Iowa is an outlier. The 122,000 people who showed up to vote in the state's caucuses represent less than a fifth of registered Iowa Republicans and exactly 0.09% of the U.S. electorate. In a representative democracy, Iowa is not very representative. It is 91% white and has few Latinos, not many immigrants and low unemployment. Iowa is also the only place in presidential politics where retail campaigning can still make a difference. Jimmy Carter showed this back in 1976, and Rick Santorum followed the same playbook this year.

But Iowa matters, in part because the candidates and media put so much emphasis on it. Probably too much. We would all be better off with a regional primary system, but that's not in the cards. So after more than a year of polls, debates, position papers and commercials, we finally have actual people voting, which is the fundamental right in a democracy. That's really why Iowa matters.
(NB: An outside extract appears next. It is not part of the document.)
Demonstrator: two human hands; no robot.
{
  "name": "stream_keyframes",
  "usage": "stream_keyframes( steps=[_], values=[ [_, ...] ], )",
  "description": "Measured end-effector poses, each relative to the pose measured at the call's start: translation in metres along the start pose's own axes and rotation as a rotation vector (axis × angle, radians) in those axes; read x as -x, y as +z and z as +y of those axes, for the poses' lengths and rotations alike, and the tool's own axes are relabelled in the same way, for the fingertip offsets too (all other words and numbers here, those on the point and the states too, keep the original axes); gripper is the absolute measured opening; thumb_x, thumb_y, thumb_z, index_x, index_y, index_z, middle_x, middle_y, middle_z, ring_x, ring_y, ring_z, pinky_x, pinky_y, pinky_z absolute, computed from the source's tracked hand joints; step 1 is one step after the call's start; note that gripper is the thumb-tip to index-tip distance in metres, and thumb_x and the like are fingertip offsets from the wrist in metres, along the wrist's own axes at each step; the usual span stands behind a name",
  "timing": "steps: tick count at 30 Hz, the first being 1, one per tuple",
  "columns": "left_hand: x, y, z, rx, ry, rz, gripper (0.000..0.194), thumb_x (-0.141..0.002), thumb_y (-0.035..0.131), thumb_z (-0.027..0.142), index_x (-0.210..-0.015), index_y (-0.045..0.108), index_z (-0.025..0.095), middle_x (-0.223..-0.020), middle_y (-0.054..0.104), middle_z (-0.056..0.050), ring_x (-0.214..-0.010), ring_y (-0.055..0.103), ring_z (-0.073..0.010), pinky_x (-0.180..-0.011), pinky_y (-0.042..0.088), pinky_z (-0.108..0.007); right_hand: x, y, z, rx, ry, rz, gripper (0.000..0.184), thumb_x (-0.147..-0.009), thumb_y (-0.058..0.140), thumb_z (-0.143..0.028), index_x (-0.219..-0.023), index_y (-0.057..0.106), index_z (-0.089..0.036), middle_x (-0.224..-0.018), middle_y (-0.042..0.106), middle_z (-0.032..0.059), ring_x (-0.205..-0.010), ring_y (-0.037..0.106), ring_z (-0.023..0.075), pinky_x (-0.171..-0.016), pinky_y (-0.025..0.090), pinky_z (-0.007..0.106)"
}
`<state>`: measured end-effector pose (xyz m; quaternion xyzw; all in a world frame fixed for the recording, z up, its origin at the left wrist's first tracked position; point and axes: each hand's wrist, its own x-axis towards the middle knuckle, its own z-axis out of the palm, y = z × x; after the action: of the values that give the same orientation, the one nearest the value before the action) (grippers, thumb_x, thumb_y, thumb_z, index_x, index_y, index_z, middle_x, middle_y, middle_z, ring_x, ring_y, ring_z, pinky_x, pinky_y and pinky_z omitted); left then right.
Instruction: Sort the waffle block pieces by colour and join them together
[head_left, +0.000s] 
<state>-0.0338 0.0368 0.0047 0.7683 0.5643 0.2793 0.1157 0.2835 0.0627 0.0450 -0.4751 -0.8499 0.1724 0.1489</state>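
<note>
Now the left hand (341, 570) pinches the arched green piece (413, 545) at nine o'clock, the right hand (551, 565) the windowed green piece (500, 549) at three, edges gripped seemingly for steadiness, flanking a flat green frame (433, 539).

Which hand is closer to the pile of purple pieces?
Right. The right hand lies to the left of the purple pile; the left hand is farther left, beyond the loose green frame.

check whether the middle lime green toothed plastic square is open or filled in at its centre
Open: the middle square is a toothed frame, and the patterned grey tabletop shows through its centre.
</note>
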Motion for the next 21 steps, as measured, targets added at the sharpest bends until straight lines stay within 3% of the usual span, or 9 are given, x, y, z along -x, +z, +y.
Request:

If this week's cover feels a little familiar, there's a good reason for that. In early December, we put Mitt Romney on the cover and asked, "Why Don't They Like Me?" — a question that has been at the heart of the GOP primary process. This week, in the wake of Romney's razor-thin win in Iowa, we've updated and revised the question, using the other half of the same portrait of Romney. The first cover got a lot of attention, not least from Governor Romney himself, who began annotating the cover for those who asked him to sign it. Now the voters in New Hampshire and beyond can answer the question for themselves.